◆ Task instructions
Your response should consist of one number, the count of lines below that contain "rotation".

Stored dataset items:
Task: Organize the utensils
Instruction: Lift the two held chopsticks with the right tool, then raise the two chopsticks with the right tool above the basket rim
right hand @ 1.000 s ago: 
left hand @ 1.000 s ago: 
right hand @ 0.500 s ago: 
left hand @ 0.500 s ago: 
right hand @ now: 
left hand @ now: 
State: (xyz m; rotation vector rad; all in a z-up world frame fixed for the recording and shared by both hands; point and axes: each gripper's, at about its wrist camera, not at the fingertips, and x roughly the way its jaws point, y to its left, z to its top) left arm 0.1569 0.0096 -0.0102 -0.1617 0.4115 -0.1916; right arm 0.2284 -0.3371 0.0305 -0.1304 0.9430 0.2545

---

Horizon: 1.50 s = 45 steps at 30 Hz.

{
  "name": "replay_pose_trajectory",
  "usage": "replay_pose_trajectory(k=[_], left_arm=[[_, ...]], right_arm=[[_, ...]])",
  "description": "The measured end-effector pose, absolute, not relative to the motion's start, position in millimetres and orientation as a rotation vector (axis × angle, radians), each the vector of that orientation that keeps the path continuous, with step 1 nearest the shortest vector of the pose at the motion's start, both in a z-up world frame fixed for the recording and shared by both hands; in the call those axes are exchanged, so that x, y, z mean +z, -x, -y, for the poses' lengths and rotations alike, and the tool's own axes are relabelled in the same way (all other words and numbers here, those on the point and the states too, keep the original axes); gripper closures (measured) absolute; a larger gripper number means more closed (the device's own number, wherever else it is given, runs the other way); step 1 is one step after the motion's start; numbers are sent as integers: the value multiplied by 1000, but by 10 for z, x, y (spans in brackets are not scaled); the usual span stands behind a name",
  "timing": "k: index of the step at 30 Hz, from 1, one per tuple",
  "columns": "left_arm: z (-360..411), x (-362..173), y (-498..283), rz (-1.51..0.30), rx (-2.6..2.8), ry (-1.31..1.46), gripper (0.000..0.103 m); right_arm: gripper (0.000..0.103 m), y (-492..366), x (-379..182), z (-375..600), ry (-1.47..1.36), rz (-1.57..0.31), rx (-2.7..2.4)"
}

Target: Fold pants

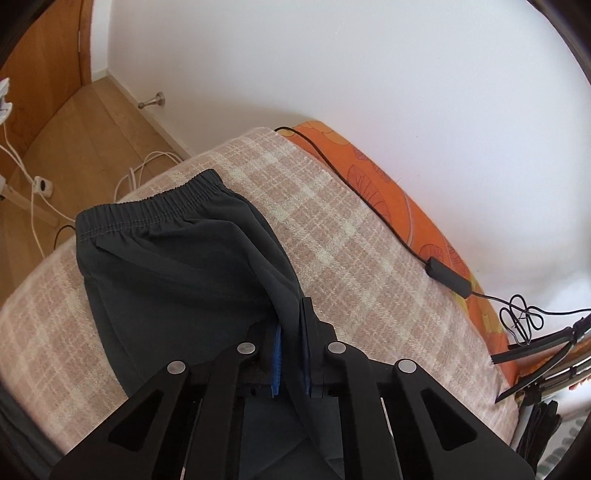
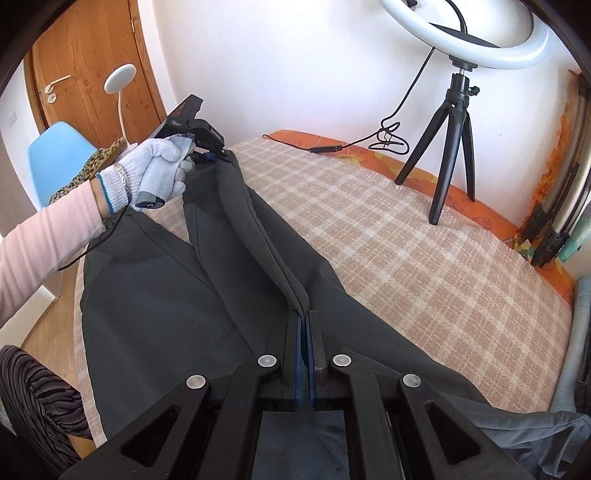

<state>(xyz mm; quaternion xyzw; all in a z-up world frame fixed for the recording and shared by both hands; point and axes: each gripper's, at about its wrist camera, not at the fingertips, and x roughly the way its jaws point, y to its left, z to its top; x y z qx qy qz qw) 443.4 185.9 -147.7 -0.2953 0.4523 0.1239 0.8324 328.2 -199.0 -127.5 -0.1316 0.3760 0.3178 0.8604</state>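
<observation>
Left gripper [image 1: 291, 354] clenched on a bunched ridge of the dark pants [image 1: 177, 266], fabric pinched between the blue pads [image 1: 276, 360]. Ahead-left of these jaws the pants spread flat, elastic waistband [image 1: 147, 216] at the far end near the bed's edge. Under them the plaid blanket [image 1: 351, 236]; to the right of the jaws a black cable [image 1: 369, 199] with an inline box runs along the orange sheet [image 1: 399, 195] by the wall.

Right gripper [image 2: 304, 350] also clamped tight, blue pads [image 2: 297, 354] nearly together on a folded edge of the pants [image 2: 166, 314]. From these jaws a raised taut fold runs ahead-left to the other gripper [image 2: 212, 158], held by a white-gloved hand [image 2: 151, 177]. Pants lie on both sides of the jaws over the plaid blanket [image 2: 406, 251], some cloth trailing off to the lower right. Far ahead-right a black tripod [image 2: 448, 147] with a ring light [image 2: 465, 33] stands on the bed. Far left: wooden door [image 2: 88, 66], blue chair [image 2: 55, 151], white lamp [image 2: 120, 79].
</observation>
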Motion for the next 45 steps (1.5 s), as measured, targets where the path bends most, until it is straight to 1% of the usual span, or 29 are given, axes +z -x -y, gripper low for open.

◆ Written reply
2